Oggi sarebbe più che mai necessaria un’azione combinata e unitaria di tutte le forze classiste per fermare le destre, ma l’unità nelle lotte va perseguita non solo con le forze di impostazione più radicale, ma all’interno di movimenti sociali più larghi, i cui si esprime la disponibilità alla mobilitazione e alla militanza di settori più ampi della classe lavoratrice. Avanziamo la proposta dell’unità antifascista dei movimenti sociali e delle forze sindacali e politiche di classe che vogliono fermare il governo delle destre, le azioni repressive e tutte le misure di riforme autoritarie e antidemocratiche già prese o in discussione. Si tratta inoltre di contrastare anche a livello continentale europeo l’accelerazione autoritaria e antidemocratica che la vittoria di Trump in America sta favorendo.
6. I nostri compiti
Nei prossimi giorni una delegazione di compagne e compagni di Sinistra Anticapitalista parteciperà ai lavori del diciottesimo congresso mondiale della Quarta Internazionale in Belgio. Nel mese di marzo terremo un’assemblea nazionale di restituzione del dibattito del congresso mondiale ed apriremo una campagna politica di valorizzazione del manifesto ecosocialista di cui la Quarta Internazionale si sta dotando, pubblicando la traduzione italiana e costruendo iniziative di promozione e discussione di quel testo nei nostri circoli. L’università ecosocialista d’estate ruoterà intorno ai temi del manifesto ecosocialista e alle battaglie contro le destre che le sinistre anticapitaliste stanno conducendo negli altri paesi europei, a partire dall’esperienza francese e da quella tedesca.

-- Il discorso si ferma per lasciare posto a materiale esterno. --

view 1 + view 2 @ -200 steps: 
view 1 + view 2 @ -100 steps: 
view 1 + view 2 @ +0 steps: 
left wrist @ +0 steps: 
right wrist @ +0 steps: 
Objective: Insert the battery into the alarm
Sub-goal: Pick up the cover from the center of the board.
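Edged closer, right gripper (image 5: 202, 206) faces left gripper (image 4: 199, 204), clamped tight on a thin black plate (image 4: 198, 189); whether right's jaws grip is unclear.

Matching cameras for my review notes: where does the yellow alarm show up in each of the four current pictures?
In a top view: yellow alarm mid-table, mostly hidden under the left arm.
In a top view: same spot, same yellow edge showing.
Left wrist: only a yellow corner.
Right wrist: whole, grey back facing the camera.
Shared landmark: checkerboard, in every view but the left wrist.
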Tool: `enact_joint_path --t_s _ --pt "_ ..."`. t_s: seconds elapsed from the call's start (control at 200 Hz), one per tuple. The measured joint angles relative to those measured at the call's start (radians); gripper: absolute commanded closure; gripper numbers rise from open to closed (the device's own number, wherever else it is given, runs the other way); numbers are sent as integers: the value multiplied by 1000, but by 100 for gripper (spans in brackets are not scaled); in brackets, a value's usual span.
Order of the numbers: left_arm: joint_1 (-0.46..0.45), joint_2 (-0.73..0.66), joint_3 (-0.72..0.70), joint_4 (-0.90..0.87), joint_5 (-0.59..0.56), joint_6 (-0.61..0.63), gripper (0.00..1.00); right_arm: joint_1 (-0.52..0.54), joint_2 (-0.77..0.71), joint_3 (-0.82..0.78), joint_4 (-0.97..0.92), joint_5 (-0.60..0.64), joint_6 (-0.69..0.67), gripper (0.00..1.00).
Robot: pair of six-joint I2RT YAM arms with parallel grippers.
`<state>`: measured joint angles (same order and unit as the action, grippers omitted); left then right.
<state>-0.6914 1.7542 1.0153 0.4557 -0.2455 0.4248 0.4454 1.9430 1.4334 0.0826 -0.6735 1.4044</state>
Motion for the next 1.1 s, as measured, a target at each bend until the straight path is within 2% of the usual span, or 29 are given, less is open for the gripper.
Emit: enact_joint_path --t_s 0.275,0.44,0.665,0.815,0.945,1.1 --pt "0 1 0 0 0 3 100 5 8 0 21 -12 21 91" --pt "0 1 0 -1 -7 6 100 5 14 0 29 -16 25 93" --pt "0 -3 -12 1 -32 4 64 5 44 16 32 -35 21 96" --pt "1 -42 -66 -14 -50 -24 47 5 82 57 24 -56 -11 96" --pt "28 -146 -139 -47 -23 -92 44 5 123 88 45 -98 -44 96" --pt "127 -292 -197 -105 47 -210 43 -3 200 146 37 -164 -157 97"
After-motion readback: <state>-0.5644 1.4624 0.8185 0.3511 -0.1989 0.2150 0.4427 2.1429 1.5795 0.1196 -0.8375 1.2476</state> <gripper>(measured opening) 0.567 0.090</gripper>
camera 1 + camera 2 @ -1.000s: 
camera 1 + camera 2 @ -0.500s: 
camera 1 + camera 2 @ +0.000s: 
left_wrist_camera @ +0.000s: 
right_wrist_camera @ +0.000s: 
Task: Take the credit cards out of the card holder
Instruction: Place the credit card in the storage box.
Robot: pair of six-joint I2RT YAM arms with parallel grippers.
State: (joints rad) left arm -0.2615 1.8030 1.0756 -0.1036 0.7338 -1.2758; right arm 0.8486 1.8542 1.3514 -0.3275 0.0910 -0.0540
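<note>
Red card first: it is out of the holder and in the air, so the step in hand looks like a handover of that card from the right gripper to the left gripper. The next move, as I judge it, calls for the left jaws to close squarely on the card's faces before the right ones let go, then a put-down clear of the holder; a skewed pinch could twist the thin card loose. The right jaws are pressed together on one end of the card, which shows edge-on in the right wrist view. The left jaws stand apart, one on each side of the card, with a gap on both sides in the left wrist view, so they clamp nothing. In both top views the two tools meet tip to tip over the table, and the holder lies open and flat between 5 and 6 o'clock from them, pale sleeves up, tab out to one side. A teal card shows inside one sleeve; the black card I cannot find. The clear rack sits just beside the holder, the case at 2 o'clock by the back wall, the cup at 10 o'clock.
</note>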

Saremo impegnati in tutte le mobilitazioni contro le destre, a partire dallo sciopero mondiale dell’8 marzo contro la violenza patriarcale per l’autodeterminazione delle donne e delle persone LGBTQIA+. Sciopero che, nel quadro dell’ attacco ai diritti delle donne e delle persone LGBTQIA+ a cui assistiamo a livello globale, assume una centralità nel nostro intervento. Ci impegneremo per dare continuità alla mobilitazione contro il disegno di legge paura del Governo, dopo l’importante movimento già espressosi lo scorso anno e culminato nella manifestazione unitaria dello scorso 14 dicembre. Siamo con le migranti e i migranti per la costruzione di una società solidale e inclusiva, sostenendo le iniziative di solidarietà dal basso e lottando per sconfiggere le politiche razziste del Governo. Sosteniamo e partecipiamo alle mobilitazioni in difesa del territorio e dell’ambiente naturale, contro l’estrattivismo e le grandi opere, a partire dall’infausto progetto del ponte sullo Stretto di Messina e l’Alta velocità ferroviaria. Saremo nelle scuole e nelle università al fianco degli studenti e delle studentesse per difendere la possibilità di un sapere critico e libero, contro l’autoritarismo e la sottomissione dell’istruzione e della ricerca alle esigenze del profitto e del militarismo. Vogliamo costruire una mobilitazione di massa contro la guerra, il riarmo e il militarismo, per un cessate il fuoco immediato e il ritiro delle truppe russe dai territori occupati nel 2022, per una soluzione pacifica in Ucraina che garantisca il diritto del popolo ucraino ad autogovernarsi sul proprio territorio e ad utlizzare pienamente le risorse naturali del proprio territorio. Siamo solidali con il popolo siriano che si è liberato della dittatura di Assad, con il popolo kurdo e con l’esperienza del confederalismo democratico in Rojava, oggi messo in discussione dal ritorno del fondamentalismo e dal regime turco. Siamo nel movimento di solidarietà internazionale con il popolo palestinese, per la fine del genocidio e per il diritto dei palestinesi e delle palestinesi ad autogovernarsi in uno Stato democratico, plurinazionale, che garantisca il diritto al ritorno per i tanti e le tante esuli provocate dall’aggressione israeliana. Per questo vogliamo contribuire alla costruzione di un movimento ampio e unitario e parteciperemo alla costruzione della rete antisionista nazionale.